Dans les couloirs bondés, ses pas ne sont pas ceux de quelqu’un sur le départ. Il traîne avec une lenteur sidérante un petit sac de voyage parmi un cortège d’encombrantes valises aux propriétaires devenus hystériques d’être freinés ainsi dans leur course par un individu incapable de suivre le rythme général. Premier jour de vacances, l’envie est rude apparemment pour chacun de fuir le quotidien. Mais lui n’a pas l’air de se rendre compte de la bousculade dont il fait les frais et poursuit son chemin dans une dimension parallèle.
A vrai dire il n’a pas encore une idée très précise de sa destination. Rien de trop brutal, partir mais sans hâte, c’est comme ça qu’il envisage les choses. Et c’est sa façon de combattre l’angoisse qui l’envahit depuis qu’il a pris sa décision l’autre soir en contemplant les lumières des immeubles se refléter dans l’eau.
Arrivé à proximité des quais, il manque de renverser trois enfants sur son passage. Alignés, les mines sérieuses, les petites mains fermement agrippées aux poignées de leurs valises mini-format et les yeux écarquillés d’impatience, ils attendent le train.
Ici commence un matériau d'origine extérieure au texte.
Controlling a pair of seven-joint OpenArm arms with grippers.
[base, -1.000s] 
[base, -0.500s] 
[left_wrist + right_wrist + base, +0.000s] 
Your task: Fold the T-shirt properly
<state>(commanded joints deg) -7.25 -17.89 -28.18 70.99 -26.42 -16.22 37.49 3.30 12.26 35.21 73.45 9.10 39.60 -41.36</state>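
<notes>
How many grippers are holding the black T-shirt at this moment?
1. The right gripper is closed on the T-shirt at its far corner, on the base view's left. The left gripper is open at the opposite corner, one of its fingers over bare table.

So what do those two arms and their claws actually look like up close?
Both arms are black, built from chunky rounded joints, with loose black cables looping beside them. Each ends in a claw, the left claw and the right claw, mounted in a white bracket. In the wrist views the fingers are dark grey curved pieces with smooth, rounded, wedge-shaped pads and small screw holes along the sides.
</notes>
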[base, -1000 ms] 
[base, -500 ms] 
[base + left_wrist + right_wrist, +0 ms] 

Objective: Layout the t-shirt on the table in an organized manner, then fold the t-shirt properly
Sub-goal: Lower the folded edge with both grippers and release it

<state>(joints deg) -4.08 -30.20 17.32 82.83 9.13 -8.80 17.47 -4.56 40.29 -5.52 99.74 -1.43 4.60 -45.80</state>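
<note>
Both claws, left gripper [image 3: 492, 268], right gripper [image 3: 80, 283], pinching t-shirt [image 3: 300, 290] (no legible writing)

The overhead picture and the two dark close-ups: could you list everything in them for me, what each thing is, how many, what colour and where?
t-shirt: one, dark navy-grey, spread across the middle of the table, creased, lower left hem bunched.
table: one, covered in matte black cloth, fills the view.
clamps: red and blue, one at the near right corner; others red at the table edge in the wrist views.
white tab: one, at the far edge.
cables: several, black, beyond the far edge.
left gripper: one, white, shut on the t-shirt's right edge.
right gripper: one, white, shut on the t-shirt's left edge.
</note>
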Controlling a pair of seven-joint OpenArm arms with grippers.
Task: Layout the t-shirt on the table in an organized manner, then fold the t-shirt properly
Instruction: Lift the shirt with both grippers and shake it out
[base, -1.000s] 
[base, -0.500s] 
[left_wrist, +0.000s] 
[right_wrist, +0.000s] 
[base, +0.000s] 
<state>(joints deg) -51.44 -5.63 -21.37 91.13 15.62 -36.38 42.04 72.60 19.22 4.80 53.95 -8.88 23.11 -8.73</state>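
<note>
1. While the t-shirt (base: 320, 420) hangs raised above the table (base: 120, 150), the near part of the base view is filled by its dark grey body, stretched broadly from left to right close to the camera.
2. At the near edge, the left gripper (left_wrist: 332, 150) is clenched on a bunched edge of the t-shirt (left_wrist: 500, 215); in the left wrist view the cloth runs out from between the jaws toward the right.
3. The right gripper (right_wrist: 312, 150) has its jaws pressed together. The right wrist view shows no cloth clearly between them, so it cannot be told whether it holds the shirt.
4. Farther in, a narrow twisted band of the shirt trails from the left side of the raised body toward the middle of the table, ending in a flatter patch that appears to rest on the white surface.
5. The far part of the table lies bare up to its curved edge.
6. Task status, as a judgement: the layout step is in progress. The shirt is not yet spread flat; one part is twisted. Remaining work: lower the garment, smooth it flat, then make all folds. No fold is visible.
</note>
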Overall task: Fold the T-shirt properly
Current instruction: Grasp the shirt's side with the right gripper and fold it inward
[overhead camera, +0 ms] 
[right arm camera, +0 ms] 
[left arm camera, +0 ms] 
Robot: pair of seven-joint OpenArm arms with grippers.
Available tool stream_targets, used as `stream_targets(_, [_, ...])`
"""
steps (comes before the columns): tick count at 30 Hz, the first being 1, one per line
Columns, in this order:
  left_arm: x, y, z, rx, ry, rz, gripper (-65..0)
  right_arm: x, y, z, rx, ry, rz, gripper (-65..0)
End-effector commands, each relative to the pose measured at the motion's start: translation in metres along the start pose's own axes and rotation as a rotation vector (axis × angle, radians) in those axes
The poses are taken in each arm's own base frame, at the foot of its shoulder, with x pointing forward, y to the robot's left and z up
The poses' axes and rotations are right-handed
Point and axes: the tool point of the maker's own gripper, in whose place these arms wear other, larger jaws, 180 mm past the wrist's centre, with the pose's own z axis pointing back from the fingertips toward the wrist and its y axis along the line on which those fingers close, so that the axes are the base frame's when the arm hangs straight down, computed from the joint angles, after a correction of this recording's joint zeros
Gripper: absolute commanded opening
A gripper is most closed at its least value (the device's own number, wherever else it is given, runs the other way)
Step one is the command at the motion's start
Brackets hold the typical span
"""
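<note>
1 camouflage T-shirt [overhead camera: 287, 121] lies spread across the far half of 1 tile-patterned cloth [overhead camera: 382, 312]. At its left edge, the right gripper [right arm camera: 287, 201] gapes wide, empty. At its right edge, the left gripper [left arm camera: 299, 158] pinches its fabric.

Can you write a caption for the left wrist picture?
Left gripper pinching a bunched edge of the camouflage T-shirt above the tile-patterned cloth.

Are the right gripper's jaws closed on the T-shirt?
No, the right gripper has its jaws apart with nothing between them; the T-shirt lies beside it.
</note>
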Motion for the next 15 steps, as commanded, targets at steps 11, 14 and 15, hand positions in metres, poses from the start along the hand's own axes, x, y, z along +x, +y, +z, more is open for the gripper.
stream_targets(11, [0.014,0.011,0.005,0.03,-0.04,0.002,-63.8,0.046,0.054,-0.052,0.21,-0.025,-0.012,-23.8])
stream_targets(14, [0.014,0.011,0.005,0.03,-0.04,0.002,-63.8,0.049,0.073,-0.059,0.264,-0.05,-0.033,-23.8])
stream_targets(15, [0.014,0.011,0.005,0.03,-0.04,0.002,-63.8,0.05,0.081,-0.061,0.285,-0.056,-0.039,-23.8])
Les arbres s’élèvent sans fin le long du chemin. Comme dans le souvenir qu’il a gardé des étés passés ici. La vieille maison est fermée depuis longtemps mais les branches s’élèvent de plus belle en une voute immense. Il a l’impression que si il posait sa main au hasard sur un des troncs épais il sentirait battre un coeur sous l’écorce. Il s’allonge pour mieux observer le spectacle comme il le faisait enfant et sent sur son visage le soleil tiède du lever du jour. Soulagé, il ferme les yeux, et laisse s’échapper quelques larmes plus silencieuses que le bruissement des feuilles, puis s’endort à même le sol.